Pipettes or pipette tips (optional) to deliver the volumes
specified.

PROCEDURE
1. Calibration
Single sample of each Control must be tested to evaluate the
assay calibration. Ensure that assay control values are within the
S/CO ranges specified in the control package insert. Calibrator
1 should be priority loaded. Once calibration is accepted and
stored, all subsequent samples may be tested

2. Quality control
Single sample of each control can be tested once every 24 hours
each day of use for each reagent lot.
Ensure that assay control values are within the acceptable
ranges specified in the control package insert. If a control is out
of its specified range, the associated test results are invalid and
must be retested. And recalibration may be indicated.
Before loading the reagent kit on the system for the first time,
the microparticle bottle requires mixing to resuspend
microparticles that have settled during shipment or storage:

3. Test procedure

Load samples then press RUN.

The ARCHITECT i System performs the following functions:

1. Moves the sample carrier to the sample processing queue.
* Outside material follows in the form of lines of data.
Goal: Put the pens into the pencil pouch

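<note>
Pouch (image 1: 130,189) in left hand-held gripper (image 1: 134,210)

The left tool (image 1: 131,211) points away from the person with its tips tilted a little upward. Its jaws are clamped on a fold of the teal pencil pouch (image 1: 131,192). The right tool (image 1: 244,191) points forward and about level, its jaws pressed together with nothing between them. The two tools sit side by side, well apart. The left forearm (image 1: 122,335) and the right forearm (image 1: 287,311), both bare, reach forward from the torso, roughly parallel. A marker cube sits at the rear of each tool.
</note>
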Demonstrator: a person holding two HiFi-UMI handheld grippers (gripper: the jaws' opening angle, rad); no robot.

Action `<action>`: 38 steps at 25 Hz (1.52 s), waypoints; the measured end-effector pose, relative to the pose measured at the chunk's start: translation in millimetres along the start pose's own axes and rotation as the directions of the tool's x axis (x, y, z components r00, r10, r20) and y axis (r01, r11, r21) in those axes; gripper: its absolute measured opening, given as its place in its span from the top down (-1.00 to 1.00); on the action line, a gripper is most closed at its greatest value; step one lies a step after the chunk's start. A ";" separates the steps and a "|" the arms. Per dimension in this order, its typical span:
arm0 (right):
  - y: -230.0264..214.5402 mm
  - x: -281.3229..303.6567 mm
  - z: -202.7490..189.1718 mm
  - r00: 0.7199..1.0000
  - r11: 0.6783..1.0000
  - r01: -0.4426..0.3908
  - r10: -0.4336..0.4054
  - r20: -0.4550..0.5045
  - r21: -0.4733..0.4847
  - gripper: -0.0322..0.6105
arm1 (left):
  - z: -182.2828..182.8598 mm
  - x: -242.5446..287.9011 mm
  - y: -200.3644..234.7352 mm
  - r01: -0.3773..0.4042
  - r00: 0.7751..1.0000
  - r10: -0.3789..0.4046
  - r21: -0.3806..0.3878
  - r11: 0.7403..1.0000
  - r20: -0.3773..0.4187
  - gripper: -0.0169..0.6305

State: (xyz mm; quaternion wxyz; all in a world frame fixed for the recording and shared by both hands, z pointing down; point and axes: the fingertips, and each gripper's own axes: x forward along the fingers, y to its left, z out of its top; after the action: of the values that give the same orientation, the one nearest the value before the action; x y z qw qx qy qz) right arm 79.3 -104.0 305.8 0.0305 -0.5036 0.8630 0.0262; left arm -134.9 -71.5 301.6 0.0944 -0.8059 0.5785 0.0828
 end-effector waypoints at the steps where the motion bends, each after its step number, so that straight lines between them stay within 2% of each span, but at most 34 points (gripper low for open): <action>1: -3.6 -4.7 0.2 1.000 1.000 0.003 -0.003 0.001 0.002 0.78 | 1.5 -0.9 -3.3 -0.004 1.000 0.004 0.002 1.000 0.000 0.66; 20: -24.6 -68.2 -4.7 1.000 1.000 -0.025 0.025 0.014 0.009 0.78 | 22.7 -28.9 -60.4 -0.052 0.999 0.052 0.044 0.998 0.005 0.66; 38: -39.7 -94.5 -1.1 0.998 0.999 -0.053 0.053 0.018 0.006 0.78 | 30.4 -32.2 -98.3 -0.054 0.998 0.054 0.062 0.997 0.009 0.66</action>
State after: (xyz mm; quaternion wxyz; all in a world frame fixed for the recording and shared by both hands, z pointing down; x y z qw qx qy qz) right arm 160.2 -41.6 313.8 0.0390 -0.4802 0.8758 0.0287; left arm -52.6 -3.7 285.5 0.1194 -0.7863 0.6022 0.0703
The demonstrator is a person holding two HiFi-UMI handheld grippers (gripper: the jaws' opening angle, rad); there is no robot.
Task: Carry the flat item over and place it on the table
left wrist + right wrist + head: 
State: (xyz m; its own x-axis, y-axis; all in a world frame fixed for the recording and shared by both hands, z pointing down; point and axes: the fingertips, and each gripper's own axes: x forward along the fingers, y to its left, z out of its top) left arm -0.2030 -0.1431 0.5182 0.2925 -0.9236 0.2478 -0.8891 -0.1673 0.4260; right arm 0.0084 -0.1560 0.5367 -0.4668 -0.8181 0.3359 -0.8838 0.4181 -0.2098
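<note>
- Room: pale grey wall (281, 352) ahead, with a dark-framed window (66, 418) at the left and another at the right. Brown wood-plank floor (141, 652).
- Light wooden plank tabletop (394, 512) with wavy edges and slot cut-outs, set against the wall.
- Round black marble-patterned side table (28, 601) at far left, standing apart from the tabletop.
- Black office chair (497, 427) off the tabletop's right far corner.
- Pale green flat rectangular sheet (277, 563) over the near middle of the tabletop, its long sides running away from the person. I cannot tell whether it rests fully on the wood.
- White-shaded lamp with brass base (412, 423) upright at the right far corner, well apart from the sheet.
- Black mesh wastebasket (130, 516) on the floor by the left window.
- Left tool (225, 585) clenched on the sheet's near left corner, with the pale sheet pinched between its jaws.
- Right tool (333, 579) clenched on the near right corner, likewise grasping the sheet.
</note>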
2. Loads a reaction vessel (RV) into the process path.
3. Aspirates and transfers sample into the RV.

4. Advances the RV one position and transfers microparticles and


assay diluent into the RV.
5. Mixes, incubates and washes the reaction mixture.
6. Adds conjugate to the RV.
7. Mixes, incubates and washes the reaction mixture.
8. Adds Pre-Trigger and Trigger Solutions.
9. Measures chemiluminescent emission to detect the presence of
anti-TP antibodies in the sample.
10.Aspirates contents of RV to liquid waste and unloads RV to
solid waste.
11.Calculates the result.
Calculation
The ARCHITECT i System calculates the cutoff (CO) using the mean
chemiluminescent signal (RLU) from three replicates of the Calibrator 1
and stores the result.
Cutoff (CO) = Calibrator 1 Mean RLU x 0.20
The ARCHITECT Syphilis TP assay calculates a result based on a cutoff
determined by the following calculation.
S/CO = Sample RLU / Cutoff RLU
The cutoff RLU is stored for each reagent lot calibration.

Interpretation of Results
Specimens with S/CO values < 1.0 are considered nonreactive
Specimens with S/CO values > 1.0 are considered reactive.